L’intervention de Newmont sur la vente des mines du Nevada, bien qu’elle n’y détienne qu’une participation minoritaire, est inhabituelle, selon trois dirigeants au courant des efforts de restructuration. Le contrat actuel a été conclu après des années de va-et-vient entre les sociétés, où Barrick souhaitait racheter Newmont en 2019. La fusion n’a pas eu lieu et les deux sociétés ont créé une coentreprise pour le Nevada.

« Newmont a fait un très bon travail en étant capable de prendre les devants, il n’y a pas si longtemps que Barrick voulait acheter Newmont », a déclaré un ancien cadre de Barrick au courant des détails de la coentreprise.

Barrick a connu une année tumultueuse en 2025. Le gouvernement militaire du Mali s’est emparé de sa mine et a incarcéré ses employés avant que l’entreprise négocie un accord pour récupérer la mine et libérer ses employés. Le PDG de Barrick a quitté l’entreprise et la société cherche à restaurer la confiance des investisseurs sous la direction du président John Thornton.

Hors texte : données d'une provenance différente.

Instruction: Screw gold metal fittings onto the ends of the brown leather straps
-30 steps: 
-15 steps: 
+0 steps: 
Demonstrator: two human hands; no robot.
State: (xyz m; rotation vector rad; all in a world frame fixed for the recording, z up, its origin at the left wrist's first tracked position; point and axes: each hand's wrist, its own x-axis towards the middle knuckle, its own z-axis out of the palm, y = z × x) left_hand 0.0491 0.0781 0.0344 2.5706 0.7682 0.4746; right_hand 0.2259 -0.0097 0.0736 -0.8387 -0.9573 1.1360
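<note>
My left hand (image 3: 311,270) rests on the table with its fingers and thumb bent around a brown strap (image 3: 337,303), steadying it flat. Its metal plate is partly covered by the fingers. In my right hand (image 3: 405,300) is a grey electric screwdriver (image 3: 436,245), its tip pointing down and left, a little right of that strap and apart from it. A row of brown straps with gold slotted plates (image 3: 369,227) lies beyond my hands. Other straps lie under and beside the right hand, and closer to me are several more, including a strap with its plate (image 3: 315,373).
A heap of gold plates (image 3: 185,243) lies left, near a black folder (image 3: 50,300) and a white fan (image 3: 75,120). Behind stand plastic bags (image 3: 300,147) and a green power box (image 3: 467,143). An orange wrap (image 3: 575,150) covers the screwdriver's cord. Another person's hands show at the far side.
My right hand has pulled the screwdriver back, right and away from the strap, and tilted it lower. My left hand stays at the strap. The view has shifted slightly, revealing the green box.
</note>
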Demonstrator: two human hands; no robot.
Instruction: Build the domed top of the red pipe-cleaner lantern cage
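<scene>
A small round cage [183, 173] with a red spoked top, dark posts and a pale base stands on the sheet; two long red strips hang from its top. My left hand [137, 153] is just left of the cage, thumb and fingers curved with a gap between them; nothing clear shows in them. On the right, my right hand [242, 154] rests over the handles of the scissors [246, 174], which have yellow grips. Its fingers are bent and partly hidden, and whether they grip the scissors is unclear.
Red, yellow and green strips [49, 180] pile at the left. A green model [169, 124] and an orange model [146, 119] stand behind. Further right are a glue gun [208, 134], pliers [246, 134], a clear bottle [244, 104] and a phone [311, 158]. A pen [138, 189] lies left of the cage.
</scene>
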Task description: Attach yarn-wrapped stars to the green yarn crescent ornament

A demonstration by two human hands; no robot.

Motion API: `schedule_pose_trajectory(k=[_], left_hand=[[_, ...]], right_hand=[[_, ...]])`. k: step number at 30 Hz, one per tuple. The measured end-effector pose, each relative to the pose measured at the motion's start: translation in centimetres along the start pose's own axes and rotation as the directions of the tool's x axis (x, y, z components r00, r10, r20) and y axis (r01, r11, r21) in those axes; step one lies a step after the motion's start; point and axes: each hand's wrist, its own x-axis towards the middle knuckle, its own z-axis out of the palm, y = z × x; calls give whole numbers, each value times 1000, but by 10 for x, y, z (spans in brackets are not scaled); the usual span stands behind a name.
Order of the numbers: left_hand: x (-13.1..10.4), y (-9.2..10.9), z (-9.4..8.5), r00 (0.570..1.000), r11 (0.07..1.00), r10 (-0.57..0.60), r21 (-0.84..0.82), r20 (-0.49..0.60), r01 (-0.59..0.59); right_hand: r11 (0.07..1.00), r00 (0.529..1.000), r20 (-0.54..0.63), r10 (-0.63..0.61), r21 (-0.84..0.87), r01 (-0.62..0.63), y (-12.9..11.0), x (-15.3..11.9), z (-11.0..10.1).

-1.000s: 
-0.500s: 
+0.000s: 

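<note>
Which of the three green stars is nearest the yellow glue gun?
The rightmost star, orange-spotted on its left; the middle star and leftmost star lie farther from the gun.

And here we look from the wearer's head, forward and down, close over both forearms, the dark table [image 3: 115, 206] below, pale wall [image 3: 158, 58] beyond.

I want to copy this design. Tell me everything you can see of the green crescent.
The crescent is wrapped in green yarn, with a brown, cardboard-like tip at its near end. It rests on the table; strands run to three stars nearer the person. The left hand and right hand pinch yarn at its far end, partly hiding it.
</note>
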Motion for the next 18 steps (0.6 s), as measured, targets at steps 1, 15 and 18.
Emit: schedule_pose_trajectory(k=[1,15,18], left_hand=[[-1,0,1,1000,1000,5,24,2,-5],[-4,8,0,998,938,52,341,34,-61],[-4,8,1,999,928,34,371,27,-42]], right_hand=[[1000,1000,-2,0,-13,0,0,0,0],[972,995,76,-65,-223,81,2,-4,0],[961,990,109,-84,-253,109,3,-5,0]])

Le PDG par intérim, Mark Hill, dirige l’entreprise tandis que Barrick recherche un nouveau PDG, qui doit traiter avec de grands investisseurs institutionnels tels que BlackRock et la société activiste Elliott. Ce mois-ci, Barrick a nommé Helen Cai au poste de directrice financière. Les activités en Amérique du Nord sont évaluées à environ 42 milliards de dollars et les analystes s’attendent à ce que la nouvelle société puisse mieux négocier que les entités combinées actuelles.

Elliot a acquis une participation importante dans Barrick: rapport

Vendredi, les actions de Barrick s’échangeaient en hausse de 1,90 % à la Bourse de Toronto et les actions de Newmont s’échangeaient en hausse de 1,52 % à la Bourse de New York.